**What you should do**
Below are some records. Return exactly the lines from the one with "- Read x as" to the one with "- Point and", and nothing else.

**Data records**
++++

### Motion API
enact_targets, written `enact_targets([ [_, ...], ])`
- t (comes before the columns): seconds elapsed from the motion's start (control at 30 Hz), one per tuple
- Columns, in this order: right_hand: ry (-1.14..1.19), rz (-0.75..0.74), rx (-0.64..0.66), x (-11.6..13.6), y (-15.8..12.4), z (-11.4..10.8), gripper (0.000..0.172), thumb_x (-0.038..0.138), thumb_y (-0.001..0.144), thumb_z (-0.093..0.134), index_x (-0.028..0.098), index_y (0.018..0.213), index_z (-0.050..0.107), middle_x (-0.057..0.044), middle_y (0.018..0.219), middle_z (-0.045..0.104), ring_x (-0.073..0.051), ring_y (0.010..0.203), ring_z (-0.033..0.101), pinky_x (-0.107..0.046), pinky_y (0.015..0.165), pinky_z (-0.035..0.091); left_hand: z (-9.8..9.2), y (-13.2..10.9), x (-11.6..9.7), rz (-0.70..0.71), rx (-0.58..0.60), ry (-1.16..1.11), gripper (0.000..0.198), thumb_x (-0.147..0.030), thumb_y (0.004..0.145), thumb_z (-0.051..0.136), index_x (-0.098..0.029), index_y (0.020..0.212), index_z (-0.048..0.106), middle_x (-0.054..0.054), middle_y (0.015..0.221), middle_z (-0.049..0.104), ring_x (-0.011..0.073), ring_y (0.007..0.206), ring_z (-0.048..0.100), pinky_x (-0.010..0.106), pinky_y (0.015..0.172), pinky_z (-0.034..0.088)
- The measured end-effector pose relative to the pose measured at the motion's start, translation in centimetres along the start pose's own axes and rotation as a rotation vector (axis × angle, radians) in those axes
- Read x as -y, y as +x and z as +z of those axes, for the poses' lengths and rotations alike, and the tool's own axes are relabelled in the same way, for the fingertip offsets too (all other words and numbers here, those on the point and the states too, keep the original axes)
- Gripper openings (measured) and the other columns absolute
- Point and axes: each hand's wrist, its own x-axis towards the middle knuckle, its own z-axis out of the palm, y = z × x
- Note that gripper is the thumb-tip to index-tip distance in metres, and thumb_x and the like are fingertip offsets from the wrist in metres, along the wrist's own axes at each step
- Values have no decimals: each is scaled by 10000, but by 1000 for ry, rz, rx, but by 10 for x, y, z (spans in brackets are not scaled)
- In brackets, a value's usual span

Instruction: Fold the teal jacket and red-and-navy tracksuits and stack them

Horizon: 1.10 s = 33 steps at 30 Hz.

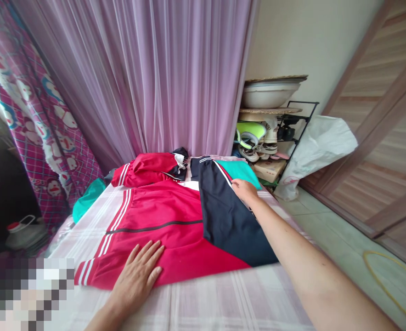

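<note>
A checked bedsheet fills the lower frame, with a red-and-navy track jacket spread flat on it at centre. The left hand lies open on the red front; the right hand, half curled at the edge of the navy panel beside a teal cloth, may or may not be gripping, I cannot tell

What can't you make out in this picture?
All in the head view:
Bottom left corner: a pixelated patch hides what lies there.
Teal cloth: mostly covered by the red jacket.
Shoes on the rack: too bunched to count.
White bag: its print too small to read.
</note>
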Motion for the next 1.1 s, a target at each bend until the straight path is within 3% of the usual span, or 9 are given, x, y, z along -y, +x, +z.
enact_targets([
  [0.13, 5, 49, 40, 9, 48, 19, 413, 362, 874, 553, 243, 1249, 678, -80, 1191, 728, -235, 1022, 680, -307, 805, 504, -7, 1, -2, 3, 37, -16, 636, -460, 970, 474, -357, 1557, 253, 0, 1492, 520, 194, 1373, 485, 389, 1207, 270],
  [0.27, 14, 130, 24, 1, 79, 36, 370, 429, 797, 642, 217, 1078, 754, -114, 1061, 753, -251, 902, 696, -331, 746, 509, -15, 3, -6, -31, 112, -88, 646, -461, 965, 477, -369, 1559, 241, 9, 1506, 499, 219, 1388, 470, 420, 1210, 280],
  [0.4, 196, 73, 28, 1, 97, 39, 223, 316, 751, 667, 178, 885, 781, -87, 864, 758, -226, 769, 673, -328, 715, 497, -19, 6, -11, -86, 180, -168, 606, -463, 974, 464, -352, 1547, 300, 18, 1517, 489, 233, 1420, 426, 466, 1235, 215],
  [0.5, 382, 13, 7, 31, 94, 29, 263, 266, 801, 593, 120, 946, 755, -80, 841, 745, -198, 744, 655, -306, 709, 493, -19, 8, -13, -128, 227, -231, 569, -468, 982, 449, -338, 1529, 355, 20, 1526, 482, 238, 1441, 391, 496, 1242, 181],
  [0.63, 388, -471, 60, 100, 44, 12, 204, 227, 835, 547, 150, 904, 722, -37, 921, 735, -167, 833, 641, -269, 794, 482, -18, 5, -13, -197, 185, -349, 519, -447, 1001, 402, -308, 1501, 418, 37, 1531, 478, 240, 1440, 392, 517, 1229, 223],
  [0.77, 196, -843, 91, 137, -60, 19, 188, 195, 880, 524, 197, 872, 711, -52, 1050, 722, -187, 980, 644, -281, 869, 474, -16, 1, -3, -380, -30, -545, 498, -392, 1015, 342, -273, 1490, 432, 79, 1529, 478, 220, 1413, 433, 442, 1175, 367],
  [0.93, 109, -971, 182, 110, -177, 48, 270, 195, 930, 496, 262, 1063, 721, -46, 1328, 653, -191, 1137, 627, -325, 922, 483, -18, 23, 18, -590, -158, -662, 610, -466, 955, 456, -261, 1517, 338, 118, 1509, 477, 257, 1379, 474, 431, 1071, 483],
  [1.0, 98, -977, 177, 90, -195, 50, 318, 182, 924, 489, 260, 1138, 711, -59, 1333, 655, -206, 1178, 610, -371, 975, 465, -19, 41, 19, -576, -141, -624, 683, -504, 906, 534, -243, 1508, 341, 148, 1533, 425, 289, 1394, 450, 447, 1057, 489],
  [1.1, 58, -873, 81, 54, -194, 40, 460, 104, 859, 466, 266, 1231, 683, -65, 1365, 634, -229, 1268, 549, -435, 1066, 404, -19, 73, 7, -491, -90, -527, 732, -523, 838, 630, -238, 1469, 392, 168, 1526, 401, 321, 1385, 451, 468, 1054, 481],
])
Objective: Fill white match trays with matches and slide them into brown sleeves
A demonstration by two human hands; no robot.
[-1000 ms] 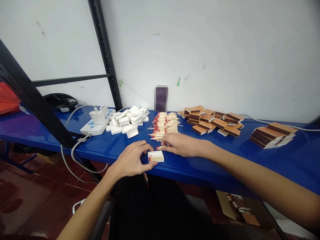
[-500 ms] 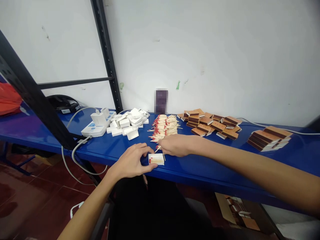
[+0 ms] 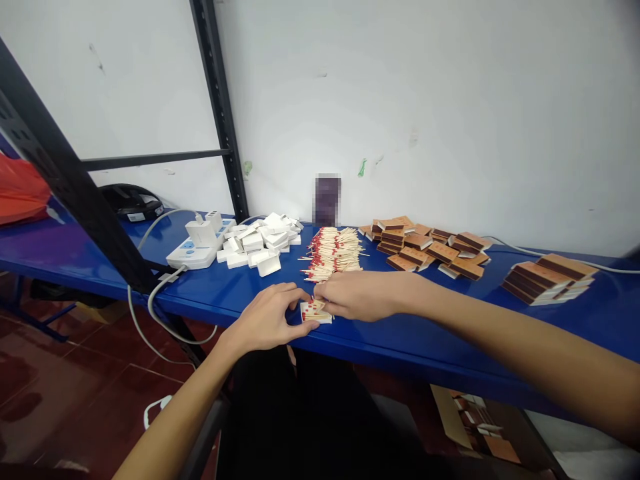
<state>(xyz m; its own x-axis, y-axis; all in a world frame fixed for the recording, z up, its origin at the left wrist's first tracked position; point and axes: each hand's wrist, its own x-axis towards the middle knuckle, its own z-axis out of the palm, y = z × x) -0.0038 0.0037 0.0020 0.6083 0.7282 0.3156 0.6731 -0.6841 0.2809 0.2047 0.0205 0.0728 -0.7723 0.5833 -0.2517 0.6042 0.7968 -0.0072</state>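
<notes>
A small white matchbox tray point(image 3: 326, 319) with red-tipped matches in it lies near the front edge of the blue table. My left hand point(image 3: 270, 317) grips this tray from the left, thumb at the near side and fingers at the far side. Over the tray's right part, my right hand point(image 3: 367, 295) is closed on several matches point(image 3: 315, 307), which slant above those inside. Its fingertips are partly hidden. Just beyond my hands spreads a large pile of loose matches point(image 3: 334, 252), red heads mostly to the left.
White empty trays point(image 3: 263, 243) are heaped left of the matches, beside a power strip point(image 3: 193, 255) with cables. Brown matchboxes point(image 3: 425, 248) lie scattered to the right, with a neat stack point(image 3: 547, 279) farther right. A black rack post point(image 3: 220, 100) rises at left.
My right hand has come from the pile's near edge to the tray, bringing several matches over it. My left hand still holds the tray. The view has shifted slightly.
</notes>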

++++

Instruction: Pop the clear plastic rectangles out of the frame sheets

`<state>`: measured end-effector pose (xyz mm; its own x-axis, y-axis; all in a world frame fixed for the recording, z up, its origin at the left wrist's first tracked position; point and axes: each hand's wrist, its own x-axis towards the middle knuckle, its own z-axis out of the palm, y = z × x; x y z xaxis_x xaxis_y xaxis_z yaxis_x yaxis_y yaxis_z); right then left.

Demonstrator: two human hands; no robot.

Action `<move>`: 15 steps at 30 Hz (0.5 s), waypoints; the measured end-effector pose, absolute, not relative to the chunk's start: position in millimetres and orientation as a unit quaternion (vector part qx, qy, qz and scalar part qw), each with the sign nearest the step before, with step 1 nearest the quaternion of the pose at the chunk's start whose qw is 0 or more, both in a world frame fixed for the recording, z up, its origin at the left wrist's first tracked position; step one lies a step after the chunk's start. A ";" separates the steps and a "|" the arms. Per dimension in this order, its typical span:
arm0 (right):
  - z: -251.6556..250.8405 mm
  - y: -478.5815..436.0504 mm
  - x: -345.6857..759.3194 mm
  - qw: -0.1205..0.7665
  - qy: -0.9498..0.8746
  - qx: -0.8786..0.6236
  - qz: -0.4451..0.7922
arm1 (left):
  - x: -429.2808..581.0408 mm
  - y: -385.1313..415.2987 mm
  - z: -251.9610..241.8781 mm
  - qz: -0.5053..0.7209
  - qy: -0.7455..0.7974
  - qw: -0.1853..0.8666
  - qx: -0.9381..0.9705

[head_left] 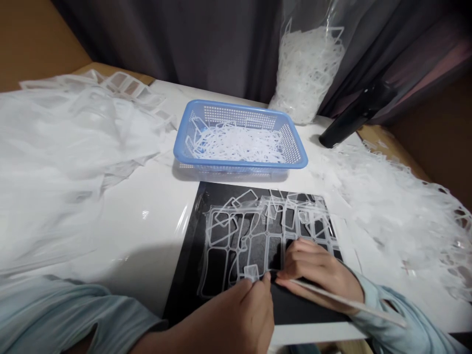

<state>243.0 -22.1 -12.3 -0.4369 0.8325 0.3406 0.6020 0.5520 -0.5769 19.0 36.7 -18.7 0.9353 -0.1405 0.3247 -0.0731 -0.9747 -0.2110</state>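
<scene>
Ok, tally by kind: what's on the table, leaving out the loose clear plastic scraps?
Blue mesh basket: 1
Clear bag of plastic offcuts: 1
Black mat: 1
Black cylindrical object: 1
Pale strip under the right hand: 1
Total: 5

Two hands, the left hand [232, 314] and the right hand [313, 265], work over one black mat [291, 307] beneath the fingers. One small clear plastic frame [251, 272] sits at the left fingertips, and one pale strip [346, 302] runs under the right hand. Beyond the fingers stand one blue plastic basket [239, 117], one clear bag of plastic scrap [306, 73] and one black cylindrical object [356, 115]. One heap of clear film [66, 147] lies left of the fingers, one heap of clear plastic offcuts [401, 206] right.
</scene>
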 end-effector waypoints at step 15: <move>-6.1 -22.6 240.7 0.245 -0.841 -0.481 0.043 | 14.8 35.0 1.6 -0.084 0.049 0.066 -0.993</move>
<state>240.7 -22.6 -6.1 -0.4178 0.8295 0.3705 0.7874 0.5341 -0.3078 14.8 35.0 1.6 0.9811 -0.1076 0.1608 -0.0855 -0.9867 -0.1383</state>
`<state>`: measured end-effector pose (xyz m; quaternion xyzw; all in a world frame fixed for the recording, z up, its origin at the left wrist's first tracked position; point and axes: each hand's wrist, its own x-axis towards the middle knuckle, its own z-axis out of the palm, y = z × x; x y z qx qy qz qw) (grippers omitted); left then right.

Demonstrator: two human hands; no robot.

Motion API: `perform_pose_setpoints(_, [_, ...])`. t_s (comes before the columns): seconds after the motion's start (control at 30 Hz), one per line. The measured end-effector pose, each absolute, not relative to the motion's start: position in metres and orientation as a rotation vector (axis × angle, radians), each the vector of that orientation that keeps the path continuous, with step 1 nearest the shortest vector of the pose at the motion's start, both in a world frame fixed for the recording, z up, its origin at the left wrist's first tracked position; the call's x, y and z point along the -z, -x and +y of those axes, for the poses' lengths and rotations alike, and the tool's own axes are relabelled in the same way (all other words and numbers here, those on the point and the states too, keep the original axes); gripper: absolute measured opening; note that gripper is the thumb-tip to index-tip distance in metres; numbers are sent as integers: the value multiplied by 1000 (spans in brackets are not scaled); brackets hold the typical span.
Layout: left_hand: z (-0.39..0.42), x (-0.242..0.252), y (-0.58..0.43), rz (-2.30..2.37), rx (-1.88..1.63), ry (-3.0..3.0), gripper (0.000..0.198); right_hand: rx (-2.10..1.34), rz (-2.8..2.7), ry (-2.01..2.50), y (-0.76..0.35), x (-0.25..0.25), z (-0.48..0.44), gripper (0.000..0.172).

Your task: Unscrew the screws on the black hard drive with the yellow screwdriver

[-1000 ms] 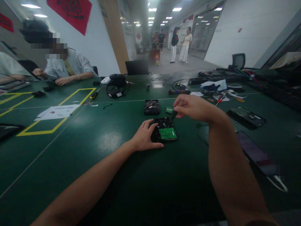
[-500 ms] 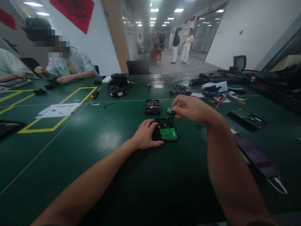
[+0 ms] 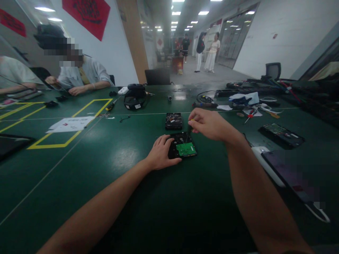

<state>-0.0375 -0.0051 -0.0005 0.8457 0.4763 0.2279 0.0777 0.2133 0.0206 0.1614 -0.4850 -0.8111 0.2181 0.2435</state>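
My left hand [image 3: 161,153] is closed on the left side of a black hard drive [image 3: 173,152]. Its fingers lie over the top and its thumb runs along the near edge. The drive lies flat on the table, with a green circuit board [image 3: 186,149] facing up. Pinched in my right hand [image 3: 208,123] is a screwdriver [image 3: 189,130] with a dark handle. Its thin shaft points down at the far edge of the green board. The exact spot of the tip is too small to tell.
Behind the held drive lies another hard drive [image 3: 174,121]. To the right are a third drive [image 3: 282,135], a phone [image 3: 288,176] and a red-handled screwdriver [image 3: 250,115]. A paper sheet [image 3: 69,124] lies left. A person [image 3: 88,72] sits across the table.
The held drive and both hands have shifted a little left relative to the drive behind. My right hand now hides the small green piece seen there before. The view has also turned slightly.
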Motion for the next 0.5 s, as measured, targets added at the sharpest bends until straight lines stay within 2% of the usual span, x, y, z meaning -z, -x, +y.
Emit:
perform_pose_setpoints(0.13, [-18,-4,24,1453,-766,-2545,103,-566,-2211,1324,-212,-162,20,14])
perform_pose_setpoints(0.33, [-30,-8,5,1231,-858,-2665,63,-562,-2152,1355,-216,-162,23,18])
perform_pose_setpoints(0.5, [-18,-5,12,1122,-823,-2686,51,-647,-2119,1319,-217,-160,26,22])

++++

**Completed task**
- Read x as -y, y as +x and z as +z of those axes, for the poses' lengths and rotations alike, and the tool's own axes are relabelled in the same way, for the fingertip offsets too (all other words and numbers here, those on the point and the states too, keep the original axes)
- Gripper openings (measured) and the other columns absolute
- Point and axes: each hand's wrist, its own x-axis towards the middle knuckle, its own z-axis out of the palm, y = z × x

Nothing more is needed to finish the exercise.